The Glamourist (The Vine Witch #2)(15)
“Your mother and I were friends,” Tante said. “I’ve told you that before. Better you were placed here with me than left in the orphanage with the filthy urchins running up and down the streets like rats. And in the end, what difference did it make if a mortal raised you? You’ve no more powers than a common country charlatan.”
“Maybe if my mother had been around to teach me what she knew, I’d be different.”
Tante shrewdly narrowed her eyes. “Something’s changed. You never cared about these things before. You always managed with your limitations. And yet you risked coming here when you know the police are looking for you. And for what? To find some lost magic that will never be yours?”
It’s true she hadn’t cared before. She hadn’t thought there was any point in working at something she obviously wasn’t any good at. There was more money and exhilaration to be had in enabling the whims of men’s desires. And then she saw a real witch work serious magic and felt the sizzle rise in her blood to know more. To be more.
“You’re not a witch,” Yvette said, thinking of her conversations with Elena, the only proper witch she’d ever known. “You wouldn’t understand how important a mentor is to learning the craft.”
Tante answered with a cynical laugh. “No, I’m a businesswoman, and I have a cabaret to run.” She stubbed her cigarette out on the ashtray’s heart line and stood. “So, if you’re not here to pay me what you owe, I think it best you hop back out that window, my dirty little harlequin.”
“Wait.”
Tante picked up the train of her gown, ready to leave, then paused, imparting one last ounce of patience.
Yvette sucked in a breath. “Tell me if she’s still alive. If I can find her somewhere in the city.” She would not cry and beg in front of this woman, but she had to know. She reached out and gently touched the pale, freckled skin of Tante’s forearm. “Please, where can I find my mother?”
Tante’s eyes, glistening ever so slightly, flicked from her arm to Yvette. “There was a time, in the beginning, when I thought I could be a mother to you. But even as a child you were different from most girls. You see it in dogs sometimes, too, the way one pup gets culled from the rest of the litter. A runt.” Tante sighed. “With your mother’s genes, I thought there might be a chance . . . but it simply wasn’t meant to be.”
“You mean to be a dancer like her?”
“Your mother wasn’t merely a dancer,” she said, twirling away from Yvette so that her skirt swept the floor with a flourish. “She was a star. She commanded the room. The stage was her domain, the audience her subjects. Oh, how the men adored her. She had the face of a gilded angel. All done by magic, of course, but she wielded it with such grace it never took on the tawdry hue of the common witchcraft you see on display from so many these days. Like those slatterns in the street selling their potion bottles while lifting their skirts.” A moment passed, and the dream of shadows past drifted from her eyes. She looked again at Yvette, her gaze shifting to the unfortunate scar. Something in Tante finally softened. Relented. As if she’d grown weary of keeping up her resistance. She reached toward Yvette’s face, tentative at first, as if petting a stray dog for the first time, uncertain if it would bite, then lightly touched the ridge of scar running along the cheek and jaw. “Such a shame,” she said before taking her hand away again. “I don’t know where your mother is. Or if she’s still alive. To my knowledge, no one has seen or heard from her since the day she left you in my care. She simply vanished.”
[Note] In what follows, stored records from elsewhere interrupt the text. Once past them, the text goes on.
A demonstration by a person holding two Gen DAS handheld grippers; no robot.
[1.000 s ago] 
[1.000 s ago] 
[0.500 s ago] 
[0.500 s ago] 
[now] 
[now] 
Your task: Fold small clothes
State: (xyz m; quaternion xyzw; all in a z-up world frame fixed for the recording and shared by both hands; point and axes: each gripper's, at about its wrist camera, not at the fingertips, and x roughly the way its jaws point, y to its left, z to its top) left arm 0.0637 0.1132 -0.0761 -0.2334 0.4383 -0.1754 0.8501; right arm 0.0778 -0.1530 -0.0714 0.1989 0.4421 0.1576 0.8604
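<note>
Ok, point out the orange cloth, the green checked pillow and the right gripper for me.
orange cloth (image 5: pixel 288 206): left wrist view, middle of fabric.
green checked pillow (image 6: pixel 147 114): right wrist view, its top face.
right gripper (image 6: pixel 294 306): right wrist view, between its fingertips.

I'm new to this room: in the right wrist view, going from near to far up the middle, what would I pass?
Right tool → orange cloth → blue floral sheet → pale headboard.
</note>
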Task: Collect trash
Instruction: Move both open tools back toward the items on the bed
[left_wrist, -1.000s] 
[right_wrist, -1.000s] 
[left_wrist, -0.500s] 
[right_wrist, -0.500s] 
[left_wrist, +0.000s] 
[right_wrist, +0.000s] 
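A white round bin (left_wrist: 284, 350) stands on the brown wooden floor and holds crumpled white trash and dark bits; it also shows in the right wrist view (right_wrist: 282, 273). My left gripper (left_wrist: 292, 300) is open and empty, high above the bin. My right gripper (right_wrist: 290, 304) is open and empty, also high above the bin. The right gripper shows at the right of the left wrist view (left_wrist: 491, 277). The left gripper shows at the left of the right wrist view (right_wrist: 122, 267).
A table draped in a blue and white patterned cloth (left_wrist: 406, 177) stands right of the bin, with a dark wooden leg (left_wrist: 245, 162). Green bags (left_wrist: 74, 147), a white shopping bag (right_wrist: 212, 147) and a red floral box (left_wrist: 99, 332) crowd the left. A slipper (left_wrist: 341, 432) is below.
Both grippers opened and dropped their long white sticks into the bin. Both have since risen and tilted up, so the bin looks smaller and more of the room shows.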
Left? Not abandoned? Yvette’s heartbeat sped up, that racing speed that said something in her life was on the verge of either disaster or miracle.
The former dancer walked across the room, seemingly floating above the rough wooden planks with her light, rhythmic steps. “However . . . ,” she said, stopping before the wardrobe closet.
Yvette lifted her chin. Her life always seemed to be hanging on the hope of a “however” or a “but” or a “maybe.”
Tante opened the closet door and took down a pair of hatboxes that had been stored on the top shelf. “So dusty,” she said, setting them aside and waving a hand over them to clear the air. She returned to the closet, reaching up even higher this time. She gave a quick glance over her shoulder, shrugged as if to say everyone had their secrets, then slid open a panel in the ceiling of the wardrobe. Her arm stretched to feel for something in the deep recess of the hiding place, then came away with a packet the size of a deck of cards tied up in faded blue ribbon.
Yvette gaped. All the years she spent in that room and she’d never once discovered the hidden compartment. The contraband she could have hidden!
Tante blew on the packet to clear away a tiny cobweb clinging to the ribbon. She tested its weight as if there might yet be a stack of money inside, double-checking the balance against her sharp instinct for things of value, before handing the envelope over.
Yvette turned the package around, inspecting it from all sides. “What is it?”
The flick of a dismissive hand. “I opened the wrapping once. Just to see. I don’t know why she wanted me to save it. A bunch of nonsense, if you ask me.” Tante replaced the hatboxes on the shelf, then delicately brushed the dust from her hands. “But your mother insisted I keep it safely hidden away for you. Even gave me a gold coin to ensure I do so. Mind, it was never enough to cover the cost of feeding you all those years.”